### TASK REQUIREMENTS
Repeat the data exactly. Pictures stay out.

* * * * * * * * *

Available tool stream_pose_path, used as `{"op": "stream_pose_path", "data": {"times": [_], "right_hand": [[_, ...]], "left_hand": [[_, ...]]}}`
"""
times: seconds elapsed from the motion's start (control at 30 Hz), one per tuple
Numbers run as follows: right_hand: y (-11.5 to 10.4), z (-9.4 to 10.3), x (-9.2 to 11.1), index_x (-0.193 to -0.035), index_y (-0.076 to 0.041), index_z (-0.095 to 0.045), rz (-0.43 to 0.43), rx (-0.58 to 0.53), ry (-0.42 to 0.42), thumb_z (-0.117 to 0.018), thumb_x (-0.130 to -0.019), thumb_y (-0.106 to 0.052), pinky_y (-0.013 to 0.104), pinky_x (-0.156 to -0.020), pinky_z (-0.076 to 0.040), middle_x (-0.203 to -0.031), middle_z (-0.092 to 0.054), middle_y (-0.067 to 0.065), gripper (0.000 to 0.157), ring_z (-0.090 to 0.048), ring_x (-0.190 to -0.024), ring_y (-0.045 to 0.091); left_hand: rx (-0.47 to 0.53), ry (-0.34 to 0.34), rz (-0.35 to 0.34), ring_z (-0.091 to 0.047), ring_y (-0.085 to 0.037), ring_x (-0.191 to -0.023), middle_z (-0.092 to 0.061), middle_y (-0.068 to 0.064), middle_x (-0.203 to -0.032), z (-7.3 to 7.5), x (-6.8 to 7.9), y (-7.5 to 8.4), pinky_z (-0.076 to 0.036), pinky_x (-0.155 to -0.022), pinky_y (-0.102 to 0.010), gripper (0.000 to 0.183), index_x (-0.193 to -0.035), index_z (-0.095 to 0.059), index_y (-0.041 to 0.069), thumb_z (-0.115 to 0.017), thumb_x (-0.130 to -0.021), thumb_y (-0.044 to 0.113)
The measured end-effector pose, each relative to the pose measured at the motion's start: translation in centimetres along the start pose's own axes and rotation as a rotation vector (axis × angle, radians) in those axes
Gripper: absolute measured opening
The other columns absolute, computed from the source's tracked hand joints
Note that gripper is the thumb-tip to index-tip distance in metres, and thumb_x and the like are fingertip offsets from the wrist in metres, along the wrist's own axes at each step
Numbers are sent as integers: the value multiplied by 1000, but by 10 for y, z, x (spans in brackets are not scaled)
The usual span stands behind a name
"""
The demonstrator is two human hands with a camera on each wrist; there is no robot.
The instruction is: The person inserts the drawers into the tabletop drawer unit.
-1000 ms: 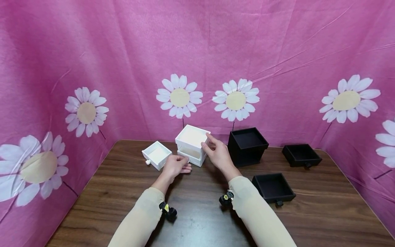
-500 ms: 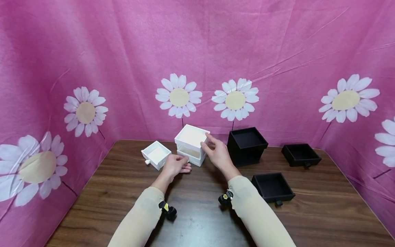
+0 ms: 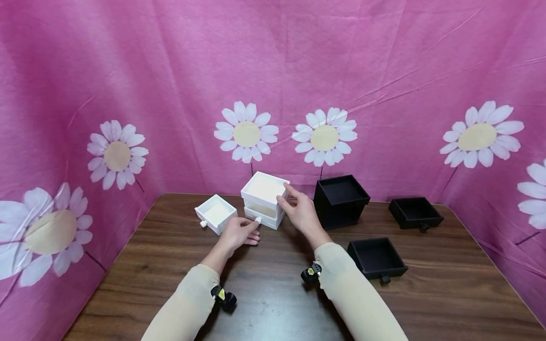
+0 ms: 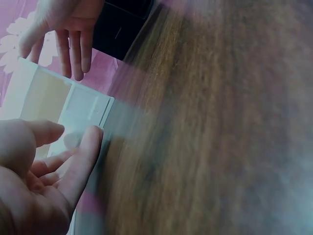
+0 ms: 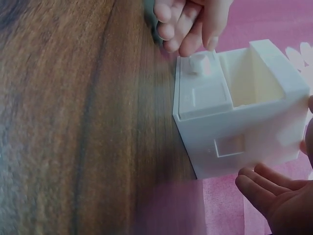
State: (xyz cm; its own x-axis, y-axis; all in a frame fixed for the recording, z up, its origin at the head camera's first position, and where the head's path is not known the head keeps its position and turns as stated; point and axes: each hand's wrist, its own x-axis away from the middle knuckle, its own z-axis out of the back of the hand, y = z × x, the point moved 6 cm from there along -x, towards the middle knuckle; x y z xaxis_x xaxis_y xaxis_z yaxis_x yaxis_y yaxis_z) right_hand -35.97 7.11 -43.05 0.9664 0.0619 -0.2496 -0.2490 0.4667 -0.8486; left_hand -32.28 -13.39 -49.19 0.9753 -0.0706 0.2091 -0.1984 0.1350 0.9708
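A white two-tier drawer box (image 3: 265, 188) stands at the table's back. Its upper slot is a bare opening, while a drawer (image 5: 205, 98) with a round knob (image 5: 199, 64) fills the lower slot flush. My left hand (image 3: 235, 233) is just in front of that knob, thumb and fingers spread apart around it with a gap, as the left wrist view also shows. My right hand (image 3: 302, 213) touches the box's right side near the top with thumb and index finger; its other fingers (image 5: 264, 188) extend straight beside the wall. A loose white drawer (image 3: 216, 211) lies left of the box.
A black box (image 3: 342, 201) with a recessed top stands right of the white one. Two loose black drawers, one at the back right (image 3: 415, 213) and one nearer (image 3: 377, 258), lie on the wooden table (image 3: 273, 293). A pink daisy-print cloth (image 3: 183, 94) hangs behind.
My left hand has drawn back slightly toward me and to the left, off the lower drawer's knob, which now shows. My right hand and the boxes look the same.
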Motion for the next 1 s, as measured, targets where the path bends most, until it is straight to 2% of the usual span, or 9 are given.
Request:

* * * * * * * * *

### RESPONSE TO THE TASK
Available tool stream_pose_path, used as `{"op": "stream_pose_path", "data": {"times": [_], "right_hand": [[_, ...]], "left_hand": [[_, ...]]}}`
"""
times: seconds elapsed from the motion's start (control at 30 Hz), one per tuple
Numbers run as follows: right_hand: y (-11.5 to 10.4), z (-9.4 to 10.3), x (-9.2 to 11.1), index_x (-0.193 to -0.035), index_y (-0.076 to 0.041), index_z (-0.095 to 0.045), rz (-0.43 to 0.43), rx (-0.58 to 0.53), ry (-0.42 to 0.42), thumb_z (-0.117 to 0.018), thumb_x (-0.130 to -0.019), thumb_y (-0.106 to 0.052), pinky_y (-0.013 to 0.104), pinky_x (-0.156 to -0.020), pinky_z (-0.076 to 0.040), middle_x (-0.203 to -0.031), middle_z (-0.092 to 0.054), middle_y (-0.067 to 0.065), gripper (0.000 to 0.157), ring_z (-0.090 to 0.048), ring_x (-0.190 to -0.024), ring_y (-0.045 to 0.091); left_hand: rx (-0.47 to 0.53), ry (-0.34 to 0.34), rz (-0.35 to 0.34), ring_z (-0.091 to 0.047), ring_y (-0.085 to 0.037), ring_x (-0.191 to -0.023), middle_z (-0.092 to 0.061), middle_y (-0.068 to 0.064), middle_x (-0.203 to -0.032), z (-7.3 to 7.5), x (-6.8 to 7.9), y (-7.5 to 8.4), pinky_z (-0.076 to 0.036), pinky_x (-0.155 to -0.022), pinky_y (-0.102 to 0.010), gripper (0.000 to 0.183), index_x (-0.193 to -0.035), index_z (-0.095 to 0.059), index_y (-0.041 to 0.069), thumb_z (-0.115 to 0.017), thumb_x (-0.130 to -0.021), thumb_y (-0.044 to 0.113)
The measured end-effector pose, each relative to the pose measured at the motion's start: translation in centimetres along the start pose's own axes and rotation as a rotation vector (axis × angle, radians) in those axes
Gripper: absolute measured opening
The other columns absolute, computed from the source's tracked hand joints
Note that gripper is the thumb-tip to index-tip distance in metres, and thumb_x and the like are fingertip offsets from the wrist in metres, along the wrist's own axes at each step
Numbers are sent as integers: the value multiplied by 1000, but by 10 for y, z, x (spans in brackets are not scaled)
The usual span stands behind a name
"""
The demonstrator is two human hands with a camera on each wrist; there is no robot.
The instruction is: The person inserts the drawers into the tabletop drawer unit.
-1000 ms: 
-500 ms: 
+0 ms: 
+0 ms: 
+0 ms: 
State: (xyz cm; its own x-axis, y-axis; all in a frame fixed for the recording, z up, its origin at the head camera's first position, and where the head's path is not known the head keeps its position and turns as stated; point and axes: each hand's wrist, its own x-axis away from the middle knuckle, its own z-axis out of the back of the hand, y = z × x, the point moved 6 cm from there along -x, towards the middle knuckle; x y z xaxis_x xaxis_y xaxis_z yaxis_x yaxis_y yaxis_z) right_hand -35.97 7.11 -43.05 0.9664 0.0619 -0.2496 -0.2490 0.4667 -0.8486; left_hand -32.28 -13.39 -49.19 0.9753 -0.0706 0.2091 -0.1984 0.1350 0.9708
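A white two-tier drawer box (image 3: 265, 188) stands at the table's back. Its upper slot is a bare opening, while a drawer (image 5: 205, 98) with a round knob (image 5: 199, 64) fills the lower slot flush. My left hand (image 3: 235, 233) is just in front of that knob, thumb and fingers spread apart around it with a gap, as the left wrist view also shows. My right hand (image 3: 302, 213) touches the box's right side near the top with thumb and index finger; its other fingers (image 5: 264, 188) extend straight beside the wall. A loose white drawer (image 3: 216, 211) lies left of the box.
A black box (image 3: 342, 201) with a recessed top stands right of the white one. Two loose black drawers, one at the back right (image 3: 415, 213) and one nearer (image 3: 377, 258), lie on the wooden table (image 3: 273, 293). A pink daisy-print cloth (image 3: 183, 94) hangs behind.
My left hand has drawn back slightly toward me and to the left, off the lower drawer's knob, which now shows. My right hand and the boxes look the same.
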Motion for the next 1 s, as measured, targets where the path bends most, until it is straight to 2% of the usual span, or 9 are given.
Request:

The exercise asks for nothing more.